The crawls I performed surfaced a number of pages based on the mobile faceted navigation — and many of them were horribly thin or blank. In addition, the HTML Improvements report (yes, that report many people totally ignore) listed a number of those thin URLs in the duplicate title tags report.
I dug into GSC while the crawls were running and started surfacing many of those problematic URLs. Here’s a screen shot showing close to 4,000 thin URLs in the report. That wasn’t all of the problematic URLs, but you could see Google was finding them.
We clearly had a situation where technical SEO problems led to thin content. I’ve mentioned this problem many times while writing about major algorithm updates, and this was a great example of that happening. Now, it was time to collect as much data as possible, and then communicate the core problems to my client.
The first thing I explained was that the mobile-first index would be coming soon, and it would probably be best if the site were moved to a responsive design. Then my client could be confident that all of the pages contained the same content, structured data, directives and so on. They agreed with me, and that’s the long-term goal for the site.
Second, and directly related to the problem I surfaced, I explained that they should either canonicalize, noindex or 404 all of the thin pages being linked to from the faceted navigation on mobile. As Googlebot crawls those pages again, it should pick up the changes and start dropping them from the index.

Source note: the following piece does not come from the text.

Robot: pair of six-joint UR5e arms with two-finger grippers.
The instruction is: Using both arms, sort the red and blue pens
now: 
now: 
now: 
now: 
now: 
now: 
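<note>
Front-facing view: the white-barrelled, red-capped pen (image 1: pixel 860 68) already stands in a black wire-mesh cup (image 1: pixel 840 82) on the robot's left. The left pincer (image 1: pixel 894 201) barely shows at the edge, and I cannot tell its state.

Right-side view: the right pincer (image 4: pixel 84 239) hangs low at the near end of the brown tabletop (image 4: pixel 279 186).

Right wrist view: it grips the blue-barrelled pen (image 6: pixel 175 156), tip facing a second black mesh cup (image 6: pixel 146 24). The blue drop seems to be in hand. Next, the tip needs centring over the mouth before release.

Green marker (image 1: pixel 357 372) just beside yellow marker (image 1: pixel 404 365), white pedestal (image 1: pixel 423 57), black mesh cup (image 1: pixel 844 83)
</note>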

My client asked about blocking via robots.txt, and I explained that if the pages are blocked, then Googlebot will never see the noindex tag. That’s a common question, and I know there’s a lot of confusion about that.
It’s only after those pages are removed from the index that they should be blocked via robots.txt (if you choose to go down that path). My client actually decided to 404 the pages, rolled out the changes, and then moved on to other important findings from the audit and crawl analysis.
And then my client asked an important question. It’s one that many have asked after noindexing or removing low-quality or thin pages from their sites.
“How long will it take for Google to drop those pages from the index??”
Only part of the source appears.